Il protocollo firmato punta, inoltre, all’opportunità di riconoscere le aree coltivate a pioppeto quali “Aree di interesse ecologico” (o Ecological focus area) e quindi destinatarie di contributi “ecologici” (Greening). Il momento è adatto: “il nuovo Psr 2014-2020 può offrire un’opportunità imperdibile per un adeguato sostegno al settore”, sottolinea Fava.
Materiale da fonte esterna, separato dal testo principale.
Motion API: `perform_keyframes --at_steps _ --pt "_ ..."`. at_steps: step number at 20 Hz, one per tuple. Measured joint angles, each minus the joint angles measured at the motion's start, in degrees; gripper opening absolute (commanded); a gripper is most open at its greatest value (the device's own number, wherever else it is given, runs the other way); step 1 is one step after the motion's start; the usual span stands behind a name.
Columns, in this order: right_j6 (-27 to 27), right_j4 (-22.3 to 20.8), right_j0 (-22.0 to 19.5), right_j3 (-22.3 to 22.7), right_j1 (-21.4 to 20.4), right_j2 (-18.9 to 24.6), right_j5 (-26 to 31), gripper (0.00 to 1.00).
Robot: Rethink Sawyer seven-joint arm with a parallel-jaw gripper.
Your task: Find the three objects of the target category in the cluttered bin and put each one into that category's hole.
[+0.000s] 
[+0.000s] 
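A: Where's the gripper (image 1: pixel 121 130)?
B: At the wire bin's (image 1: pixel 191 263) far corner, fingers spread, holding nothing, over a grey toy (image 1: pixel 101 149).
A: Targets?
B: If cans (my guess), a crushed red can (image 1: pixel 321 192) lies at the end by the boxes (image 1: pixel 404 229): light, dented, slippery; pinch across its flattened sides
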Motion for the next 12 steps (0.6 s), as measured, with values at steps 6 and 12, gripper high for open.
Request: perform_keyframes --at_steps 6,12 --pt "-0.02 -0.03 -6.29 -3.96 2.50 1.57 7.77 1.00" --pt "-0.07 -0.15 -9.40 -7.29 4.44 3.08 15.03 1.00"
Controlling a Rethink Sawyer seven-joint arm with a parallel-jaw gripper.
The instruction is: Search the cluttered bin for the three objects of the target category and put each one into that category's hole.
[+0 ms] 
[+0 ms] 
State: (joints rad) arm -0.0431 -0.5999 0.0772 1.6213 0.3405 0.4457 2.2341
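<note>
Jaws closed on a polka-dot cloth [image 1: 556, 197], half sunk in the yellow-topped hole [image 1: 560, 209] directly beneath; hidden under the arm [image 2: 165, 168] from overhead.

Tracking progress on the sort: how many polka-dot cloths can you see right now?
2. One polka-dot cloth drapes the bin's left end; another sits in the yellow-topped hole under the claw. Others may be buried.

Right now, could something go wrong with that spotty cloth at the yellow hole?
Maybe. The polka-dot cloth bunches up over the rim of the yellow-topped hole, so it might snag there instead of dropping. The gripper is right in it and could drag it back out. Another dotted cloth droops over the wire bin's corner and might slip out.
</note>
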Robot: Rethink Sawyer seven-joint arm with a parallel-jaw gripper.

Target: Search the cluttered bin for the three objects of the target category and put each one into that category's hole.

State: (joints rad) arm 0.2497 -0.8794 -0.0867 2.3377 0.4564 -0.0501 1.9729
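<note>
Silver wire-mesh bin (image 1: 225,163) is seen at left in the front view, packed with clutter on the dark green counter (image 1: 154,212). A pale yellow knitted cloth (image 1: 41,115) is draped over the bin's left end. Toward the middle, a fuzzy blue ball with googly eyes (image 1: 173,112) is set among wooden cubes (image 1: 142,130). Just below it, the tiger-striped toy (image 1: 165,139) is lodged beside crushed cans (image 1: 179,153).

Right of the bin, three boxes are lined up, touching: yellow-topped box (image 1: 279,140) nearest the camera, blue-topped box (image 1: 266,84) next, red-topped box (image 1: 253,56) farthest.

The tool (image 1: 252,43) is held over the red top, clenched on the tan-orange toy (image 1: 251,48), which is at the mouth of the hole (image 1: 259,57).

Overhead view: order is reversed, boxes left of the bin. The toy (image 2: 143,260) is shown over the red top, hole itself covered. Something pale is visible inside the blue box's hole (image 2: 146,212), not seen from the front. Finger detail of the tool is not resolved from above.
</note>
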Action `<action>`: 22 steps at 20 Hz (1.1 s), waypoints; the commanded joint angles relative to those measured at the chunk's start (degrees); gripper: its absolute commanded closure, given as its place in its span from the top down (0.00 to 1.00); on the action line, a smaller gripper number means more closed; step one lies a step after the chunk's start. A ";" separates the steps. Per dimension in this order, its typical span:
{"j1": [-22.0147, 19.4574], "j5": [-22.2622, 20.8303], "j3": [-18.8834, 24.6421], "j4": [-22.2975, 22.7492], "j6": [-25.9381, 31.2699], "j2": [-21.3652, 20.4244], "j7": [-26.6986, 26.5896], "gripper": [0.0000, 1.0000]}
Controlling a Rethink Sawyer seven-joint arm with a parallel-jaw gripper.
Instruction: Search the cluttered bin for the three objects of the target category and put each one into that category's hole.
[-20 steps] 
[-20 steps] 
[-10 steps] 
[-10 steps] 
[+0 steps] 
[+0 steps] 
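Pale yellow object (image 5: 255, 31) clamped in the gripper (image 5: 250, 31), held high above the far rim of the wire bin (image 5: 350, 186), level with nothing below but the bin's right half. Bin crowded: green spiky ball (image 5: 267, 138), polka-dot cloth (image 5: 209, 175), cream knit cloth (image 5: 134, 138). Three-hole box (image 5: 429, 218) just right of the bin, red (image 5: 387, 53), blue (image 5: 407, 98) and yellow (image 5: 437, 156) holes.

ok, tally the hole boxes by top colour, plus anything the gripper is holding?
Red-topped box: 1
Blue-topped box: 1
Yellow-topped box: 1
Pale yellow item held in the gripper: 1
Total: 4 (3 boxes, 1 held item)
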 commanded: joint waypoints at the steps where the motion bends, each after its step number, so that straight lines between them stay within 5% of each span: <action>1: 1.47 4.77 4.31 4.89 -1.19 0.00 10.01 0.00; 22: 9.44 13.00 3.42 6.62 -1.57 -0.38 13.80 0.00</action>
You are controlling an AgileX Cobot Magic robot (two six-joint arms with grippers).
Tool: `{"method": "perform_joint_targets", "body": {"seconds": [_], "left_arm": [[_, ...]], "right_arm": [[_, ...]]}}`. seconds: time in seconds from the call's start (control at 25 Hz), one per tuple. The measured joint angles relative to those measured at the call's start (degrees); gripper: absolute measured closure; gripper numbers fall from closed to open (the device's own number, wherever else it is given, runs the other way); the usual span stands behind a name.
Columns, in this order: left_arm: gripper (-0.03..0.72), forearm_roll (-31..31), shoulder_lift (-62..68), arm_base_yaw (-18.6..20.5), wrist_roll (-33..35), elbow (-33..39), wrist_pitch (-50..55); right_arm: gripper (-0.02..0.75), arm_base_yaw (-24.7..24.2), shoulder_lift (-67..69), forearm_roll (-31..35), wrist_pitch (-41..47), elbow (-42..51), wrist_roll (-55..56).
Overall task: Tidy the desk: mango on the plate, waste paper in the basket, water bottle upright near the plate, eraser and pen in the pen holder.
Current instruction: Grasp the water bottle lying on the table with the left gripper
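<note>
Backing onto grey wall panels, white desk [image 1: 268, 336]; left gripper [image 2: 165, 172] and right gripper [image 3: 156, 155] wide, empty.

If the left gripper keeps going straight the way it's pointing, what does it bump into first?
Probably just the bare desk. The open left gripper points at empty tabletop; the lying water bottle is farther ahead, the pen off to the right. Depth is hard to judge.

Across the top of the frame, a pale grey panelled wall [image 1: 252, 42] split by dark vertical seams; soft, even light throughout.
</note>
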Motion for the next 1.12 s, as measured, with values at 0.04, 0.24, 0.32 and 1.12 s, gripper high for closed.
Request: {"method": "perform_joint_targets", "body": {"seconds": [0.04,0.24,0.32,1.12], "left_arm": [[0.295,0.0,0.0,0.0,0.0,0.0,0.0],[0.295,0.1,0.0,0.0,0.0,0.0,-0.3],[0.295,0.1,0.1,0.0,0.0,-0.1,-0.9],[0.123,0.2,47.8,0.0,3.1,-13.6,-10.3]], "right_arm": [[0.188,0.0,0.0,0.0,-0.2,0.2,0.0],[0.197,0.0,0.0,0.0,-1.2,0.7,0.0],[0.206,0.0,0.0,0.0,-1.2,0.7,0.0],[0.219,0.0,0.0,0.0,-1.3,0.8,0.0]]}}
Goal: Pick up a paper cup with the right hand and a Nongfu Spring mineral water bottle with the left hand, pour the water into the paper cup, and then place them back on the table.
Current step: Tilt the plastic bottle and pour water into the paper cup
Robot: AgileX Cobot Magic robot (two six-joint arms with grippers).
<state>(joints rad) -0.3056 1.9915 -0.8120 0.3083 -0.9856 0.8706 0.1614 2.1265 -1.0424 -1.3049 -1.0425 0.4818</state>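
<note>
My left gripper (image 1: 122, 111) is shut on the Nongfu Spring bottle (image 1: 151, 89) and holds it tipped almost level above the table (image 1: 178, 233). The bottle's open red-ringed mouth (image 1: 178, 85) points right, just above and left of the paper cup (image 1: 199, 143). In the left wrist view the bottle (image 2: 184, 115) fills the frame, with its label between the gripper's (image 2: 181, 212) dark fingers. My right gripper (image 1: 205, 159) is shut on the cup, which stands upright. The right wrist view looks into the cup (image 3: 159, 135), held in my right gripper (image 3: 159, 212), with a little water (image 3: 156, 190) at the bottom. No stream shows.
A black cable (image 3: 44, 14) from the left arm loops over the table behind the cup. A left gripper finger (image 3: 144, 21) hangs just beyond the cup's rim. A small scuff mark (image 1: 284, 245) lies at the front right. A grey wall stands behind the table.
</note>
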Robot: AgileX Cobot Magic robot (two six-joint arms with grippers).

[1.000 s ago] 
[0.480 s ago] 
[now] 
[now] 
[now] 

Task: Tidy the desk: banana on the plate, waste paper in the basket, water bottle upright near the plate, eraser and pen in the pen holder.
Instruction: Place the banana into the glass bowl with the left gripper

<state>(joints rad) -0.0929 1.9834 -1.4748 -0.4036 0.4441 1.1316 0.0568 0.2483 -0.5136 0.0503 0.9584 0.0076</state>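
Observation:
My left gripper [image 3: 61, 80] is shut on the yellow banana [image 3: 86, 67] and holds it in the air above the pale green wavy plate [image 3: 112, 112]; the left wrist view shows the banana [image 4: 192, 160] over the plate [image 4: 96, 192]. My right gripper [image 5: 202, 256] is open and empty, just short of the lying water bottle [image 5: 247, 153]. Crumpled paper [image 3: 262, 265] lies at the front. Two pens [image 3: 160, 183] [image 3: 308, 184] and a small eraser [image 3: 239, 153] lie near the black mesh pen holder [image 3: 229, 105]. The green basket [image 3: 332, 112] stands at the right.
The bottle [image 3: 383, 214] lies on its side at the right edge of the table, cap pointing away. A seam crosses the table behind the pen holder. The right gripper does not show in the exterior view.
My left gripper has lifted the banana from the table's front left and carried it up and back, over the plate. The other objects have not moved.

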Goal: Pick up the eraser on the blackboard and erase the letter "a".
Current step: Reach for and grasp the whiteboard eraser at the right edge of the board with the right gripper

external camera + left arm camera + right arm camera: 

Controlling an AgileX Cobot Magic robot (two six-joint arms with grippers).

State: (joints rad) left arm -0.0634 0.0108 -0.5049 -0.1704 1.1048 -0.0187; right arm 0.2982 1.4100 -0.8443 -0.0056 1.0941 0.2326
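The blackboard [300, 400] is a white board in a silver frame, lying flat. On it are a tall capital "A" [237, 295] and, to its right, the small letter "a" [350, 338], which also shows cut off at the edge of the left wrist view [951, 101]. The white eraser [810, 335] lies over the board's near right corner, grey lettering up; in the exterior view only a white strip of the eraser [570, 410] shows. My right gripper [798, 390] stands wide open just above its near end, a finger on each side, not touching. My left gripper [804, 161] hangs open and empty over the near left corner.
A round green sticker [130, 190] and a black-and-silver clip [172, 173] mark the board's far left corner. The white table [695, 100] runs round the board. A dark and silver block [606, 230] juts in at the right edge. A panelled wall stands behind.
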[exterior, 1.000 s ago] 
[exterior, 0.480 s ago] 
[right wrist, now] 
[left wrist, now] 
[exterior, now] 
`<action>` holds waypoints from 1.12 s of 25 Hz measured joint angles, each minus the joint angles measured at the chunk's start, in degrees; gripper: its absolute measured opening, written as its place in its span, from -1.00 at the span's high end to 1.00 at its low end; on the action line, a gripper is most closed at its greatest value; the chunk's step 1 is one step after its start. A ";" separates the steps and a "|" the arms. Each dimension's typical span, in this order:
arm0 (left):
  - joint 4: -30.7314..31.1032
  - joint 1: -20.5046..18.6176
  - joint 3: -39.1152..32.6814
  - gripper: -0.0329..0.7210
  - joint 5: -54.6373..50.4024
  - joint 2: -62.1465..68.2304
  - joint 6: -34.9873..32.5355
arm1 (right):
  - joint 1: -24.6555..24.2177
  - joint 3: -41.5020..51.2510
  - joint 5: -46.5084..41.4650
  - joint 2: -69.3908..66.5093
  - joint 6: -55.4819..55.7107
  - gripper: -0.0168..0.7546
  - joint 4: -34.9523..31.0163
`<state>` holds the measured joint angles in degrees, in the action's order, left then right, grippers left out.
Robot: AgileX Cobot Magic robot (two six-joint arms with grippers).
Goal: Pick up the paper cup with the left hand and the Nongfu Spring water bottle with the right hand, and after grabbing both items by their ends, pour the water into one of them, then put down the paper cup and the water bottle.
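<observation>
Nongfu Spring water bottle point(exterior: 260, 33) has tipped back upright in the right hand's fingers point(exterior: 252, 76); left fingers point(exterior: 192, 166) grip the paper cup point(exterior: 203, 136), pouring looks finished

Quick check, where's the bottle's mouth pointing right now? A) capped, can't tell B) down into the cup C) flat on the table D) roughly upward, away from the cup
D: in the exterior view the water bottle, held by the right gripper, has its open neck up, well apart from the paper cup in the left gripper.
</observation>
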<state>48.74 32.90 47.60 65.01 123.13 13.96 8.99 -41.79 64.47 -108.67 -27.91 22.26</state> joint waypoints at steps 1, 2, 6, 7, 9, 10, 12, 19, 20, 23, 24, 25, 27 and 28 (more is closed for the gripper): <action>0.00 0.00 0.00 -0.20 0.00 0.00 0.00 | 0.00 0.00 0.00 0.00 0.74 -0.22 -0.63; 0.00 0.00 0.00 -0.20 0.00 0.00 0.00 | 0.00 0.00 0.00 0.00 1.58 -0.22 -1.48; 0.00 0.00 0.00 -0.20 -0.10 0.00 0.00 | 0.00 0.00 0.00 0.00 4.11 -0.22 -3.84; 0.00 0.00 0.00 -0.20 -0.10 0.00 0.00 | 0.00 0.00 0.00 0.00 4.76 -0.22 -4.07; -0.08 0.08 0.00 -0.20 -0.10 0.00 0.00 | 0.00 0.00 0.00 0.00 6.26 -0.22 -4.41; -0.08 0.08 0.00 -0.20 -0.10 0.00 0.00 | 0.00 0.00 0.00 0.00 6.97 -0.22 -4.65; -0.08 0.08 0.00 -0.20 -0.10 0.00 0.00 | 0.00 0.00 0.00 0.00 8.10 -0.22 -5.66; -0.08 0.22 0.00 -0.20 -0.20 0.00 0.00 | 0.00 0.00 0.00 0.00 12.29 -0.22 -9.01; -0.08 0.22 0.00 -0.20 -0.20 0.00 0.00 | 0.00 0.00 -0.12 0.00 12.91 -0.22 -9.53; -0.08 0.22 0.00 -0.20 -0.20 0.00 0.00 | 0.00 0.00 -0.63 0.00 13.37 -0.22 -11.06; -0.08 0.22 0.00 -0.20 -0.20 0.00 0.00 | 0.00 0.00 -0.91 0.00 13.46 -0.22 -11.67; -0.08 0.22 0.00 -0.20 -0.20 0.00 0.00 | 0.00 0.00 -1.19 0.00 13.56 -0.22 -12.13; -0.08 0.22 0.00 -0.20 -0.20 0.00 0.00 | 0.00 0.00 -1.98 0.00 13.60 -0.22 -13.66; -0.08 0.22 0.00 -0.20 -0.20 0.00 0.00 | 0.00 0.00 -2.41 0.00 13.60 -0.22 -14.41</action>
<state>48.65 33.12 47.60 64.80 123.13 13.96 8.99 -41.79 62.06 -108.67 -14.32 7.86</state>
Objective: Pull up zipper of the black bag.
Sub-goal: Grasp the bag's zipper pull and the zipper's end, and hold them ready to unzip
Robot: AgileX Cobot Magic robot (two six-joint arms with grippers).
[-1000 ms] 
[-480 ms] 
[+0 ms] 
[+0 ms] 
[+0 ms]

Il presidente di Assopannelli Paolo Fantoni, dichiara che “sono state coinvolte cinque regioni cruciali, nella direzione di riaffermare un primato culturale e di prodotto con azioni concrete. Pur potendo contare su un patrimonio forestale di circa 11 milioni di ettari (pari al 36,2% dell’intera superficie nazionale) il nostro Paese è in Europa quello con il più basso grado di autosufficienza nell’approvvigionamento di materia prima. Da oltre due anni FederlegnoArredo è impegnata in un progetto altamente qualificante per tutti gli attori della filiera: il marchio “100% Poplar made in Italy”, per prodotti realizzati attraverso le migliori tecnologie da aziende italiane, impiegando esclusivamente legno di pioppo da piantagione. Siamo un’eccellenza a livello mondiale”.